Se separaron tan lentamente como antes, todavía pasmados.

– Todo esto es tan extraño, Noah.

– Lo sé.

– Es como si no fuéramos tú y yo.

De pie en la oscuridad, callaron, recordando… el comienzo hostil y la aversión mutua, y ahora aquello.

Sarah le sorprendió al pedirle:

– ¿Podemos hacerlo de nuevo, Noah?

– Bueno, Sarah Merritt -dijo él con una sonrisa en la boca-. Me sorprende usted.

Le cogió la cabeza con las dos manos y la boca y los sentidos de Sarah se embriagaron con el aroma a jabón de afeitar que durante todas aquellas semanas la había acompañado a través de la mesa del desayuno. Su bigote era suave, su lengua más aún, húmeda y tibia al entrar en contacto con la de ella. Sarah correspondió al beso con ardor, en tanto él la abrazaba con tanta fuerza que sus pies dejaron de estar en contacto con el suelo.

Cuando los talones de ella volvieron a tocar el suelo, ambos jadeaban.

– Creo que será mejor que nos vayamos a casa-susurró Sarah.

– Sí. Es tarde.

Noah recogió su sombrero y el rollo de papel y la siguió al exterior del edificio, esperando a que ella cerrara con llave. Mientras subían la colina, curiosamente no encontraron mucho de qué hablar. Al final del camino, ella subió los peldaños delante de él y se detuvo al alcanzar la puerta de entrada; era una mujer sin experiencia en aquellos casos. ¿Se suponía que tenían que besarse antes de entrar?

– El jueves iré a por la mica -dijo Noah, algo desconcertante.

– Gracias… sí, a los niños les encantará.

– Te la llevaré a la oficina.

– De acuerdo.

Sarah extendió una mano hacia el picaporte y él la detuvo tocándole torpemente una manga.

– Sarah, no sé expresarme muy bien, pero… -Le soltó el brazo y pasó el peso de su cuerpo de un pie al otro-. Ha sido maravilloso cantar Noche de paz contigo esta noche.

– Sí, lo ha sido.
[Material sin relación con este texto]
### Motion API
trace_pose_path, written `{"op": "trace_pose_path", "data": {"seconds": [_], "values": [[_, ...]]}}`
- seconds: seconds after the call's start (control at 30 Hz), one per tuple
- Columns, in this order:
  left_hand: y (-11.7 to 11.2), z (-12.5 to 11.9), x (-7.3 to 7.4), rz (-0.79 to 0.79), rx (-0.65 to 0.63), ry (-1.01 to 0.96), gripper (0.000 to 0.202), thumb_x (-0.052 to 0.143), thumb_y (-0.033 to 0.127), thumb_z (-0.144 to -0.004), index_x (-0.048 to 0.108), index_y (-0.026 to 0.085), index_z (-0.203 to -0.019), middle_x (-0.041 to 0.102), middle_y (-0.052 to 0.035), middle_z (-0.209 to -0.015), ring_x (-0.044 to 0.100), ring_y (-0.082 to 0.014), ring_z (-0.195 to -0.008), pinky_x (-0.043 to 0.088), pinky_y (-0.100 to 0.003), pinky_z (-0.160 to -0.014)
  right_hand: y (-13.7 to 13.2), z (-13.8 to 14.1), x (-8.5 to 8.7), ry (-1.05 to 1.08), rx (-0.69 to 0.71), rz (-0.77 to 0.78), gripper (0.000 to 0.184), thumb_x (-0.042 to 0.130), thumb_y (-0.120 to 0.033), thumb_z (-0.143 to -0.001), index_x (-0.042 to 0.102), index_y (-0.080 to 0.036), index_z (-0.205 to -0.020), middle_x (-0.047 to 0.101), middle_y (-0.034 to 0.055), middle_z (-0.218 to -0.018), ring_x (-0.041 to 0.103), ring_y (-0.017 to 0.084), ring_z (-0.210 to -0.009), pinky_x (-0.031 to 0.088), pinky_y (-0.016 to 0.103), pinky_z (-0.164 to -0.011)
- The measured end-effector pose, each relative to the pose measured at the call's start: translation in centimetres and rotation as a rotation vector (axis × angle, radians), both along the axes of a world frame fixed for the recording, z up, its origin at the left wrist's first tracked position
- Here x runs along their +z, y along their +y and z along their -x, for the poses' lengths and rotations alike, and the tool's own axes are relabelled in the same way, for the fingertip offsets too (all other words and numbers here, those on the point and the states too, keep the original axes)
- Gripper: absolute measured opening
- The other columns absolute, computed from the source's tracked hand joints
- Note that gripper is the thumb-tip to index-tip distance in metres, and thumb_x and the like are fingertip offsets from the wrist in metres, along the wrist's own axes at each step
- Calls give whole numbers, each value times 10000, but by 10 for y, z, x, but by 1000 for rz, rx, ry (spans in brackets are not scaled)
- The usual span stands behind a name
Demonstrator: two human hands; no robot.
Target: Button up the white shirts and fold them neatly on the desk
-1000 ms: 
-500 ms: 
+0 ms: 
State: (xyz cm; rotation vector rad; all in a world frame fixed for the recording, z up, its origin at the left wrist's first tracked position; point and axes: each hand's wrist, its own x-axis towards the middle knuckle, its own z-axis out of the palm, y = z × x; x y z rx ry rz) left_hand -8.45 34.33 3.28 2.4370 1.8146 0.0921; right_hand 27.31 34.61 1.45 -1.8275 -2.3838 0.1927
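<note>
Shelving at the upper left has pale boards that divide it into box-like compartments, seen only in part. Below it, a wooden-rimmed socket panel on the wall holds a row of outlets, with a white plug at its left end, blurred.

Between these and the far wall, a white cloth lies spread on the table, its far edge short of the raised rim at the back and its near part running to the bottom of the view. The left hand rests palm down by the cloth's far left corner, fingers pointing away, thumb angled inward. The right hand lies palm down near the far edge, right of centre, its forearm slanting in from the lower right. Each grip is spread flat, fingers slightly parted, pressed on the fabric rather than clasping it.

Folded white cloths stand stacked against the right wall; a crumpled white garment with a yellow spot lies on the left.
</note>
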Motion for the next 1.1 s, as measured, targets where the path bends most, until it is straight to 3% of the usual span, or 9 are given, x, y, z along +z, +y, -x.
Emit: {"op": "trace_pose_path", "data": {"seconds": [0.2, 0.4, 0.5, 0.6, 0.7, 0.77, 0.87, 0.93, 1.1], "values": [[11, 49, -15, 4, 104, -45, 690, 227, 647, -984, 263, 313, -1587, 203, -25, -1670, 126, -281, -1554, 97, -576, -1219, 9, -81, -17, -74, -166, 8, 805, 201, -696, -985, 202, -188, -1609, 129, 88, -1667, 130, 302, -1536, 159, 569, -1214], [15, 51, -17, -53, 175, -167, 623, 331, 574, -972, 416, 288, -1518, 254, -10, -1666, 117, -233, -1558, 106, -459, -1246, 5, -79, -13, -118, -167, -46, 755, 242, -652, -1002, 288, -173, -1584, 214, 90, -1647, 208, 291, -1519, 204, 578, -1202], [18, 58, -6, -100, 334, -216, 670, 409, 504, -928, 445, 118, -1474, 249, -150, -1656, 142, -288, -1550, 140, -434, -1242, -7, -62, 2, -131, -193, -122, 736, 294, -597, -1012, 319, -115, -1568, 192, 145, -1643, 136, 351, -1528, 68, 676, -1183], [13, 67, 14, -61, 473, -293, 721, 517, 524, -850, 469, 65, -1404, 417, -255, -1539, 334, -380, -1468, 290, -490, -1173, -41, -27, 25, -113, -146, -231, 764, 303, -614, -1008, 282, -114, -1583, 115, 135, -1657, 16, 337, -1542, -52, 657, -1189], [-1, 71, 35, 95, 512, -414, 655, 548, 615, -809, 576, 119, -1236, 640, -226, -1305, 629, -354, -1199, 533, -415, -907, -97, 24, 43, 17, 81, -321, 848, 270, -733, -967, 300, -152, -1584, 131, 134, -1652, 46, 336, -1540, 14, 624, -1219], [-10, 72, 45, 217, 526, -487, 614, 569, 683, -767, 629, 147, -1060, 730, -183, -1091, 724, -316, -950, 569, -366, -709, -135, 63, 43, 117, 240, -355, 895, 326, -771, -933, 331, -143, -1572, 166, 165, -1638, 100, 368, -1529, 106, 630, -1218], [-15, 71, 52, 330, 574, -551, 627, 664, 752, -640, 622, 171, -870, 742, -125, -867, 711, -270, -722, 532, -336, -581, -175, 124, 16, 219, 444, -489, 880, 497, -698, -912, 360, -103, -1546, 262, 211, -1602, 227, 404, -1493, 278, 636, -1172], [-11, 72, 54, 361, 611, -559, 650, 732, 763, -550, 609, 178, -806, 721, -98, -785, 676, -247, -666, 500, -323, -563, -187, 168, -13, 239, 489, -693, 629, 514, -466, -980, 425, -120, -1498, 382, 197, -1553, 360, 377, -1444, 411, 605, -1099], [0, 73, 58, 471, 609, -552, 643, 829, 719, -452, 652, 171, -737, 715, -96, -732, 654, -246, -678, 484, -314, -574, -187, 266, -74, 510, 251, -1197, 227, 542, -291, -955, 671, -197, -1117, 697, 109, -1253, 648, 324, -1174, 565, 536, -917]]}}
Tu voz es preciosa, Noah. Quizá cuando tengamos nuestra iglesia te incorpores al coro.

– Si tú lo diriges, tal vez lo haga.

El cielo estrellado proporcionaba suficiente claridad para que Noah distinguiera bien las facciones del rostro de la mujer, aunque el suyo permanecía oculto por la sombra del ala del sombrero. Sarah esbozó una sonrisa tímida.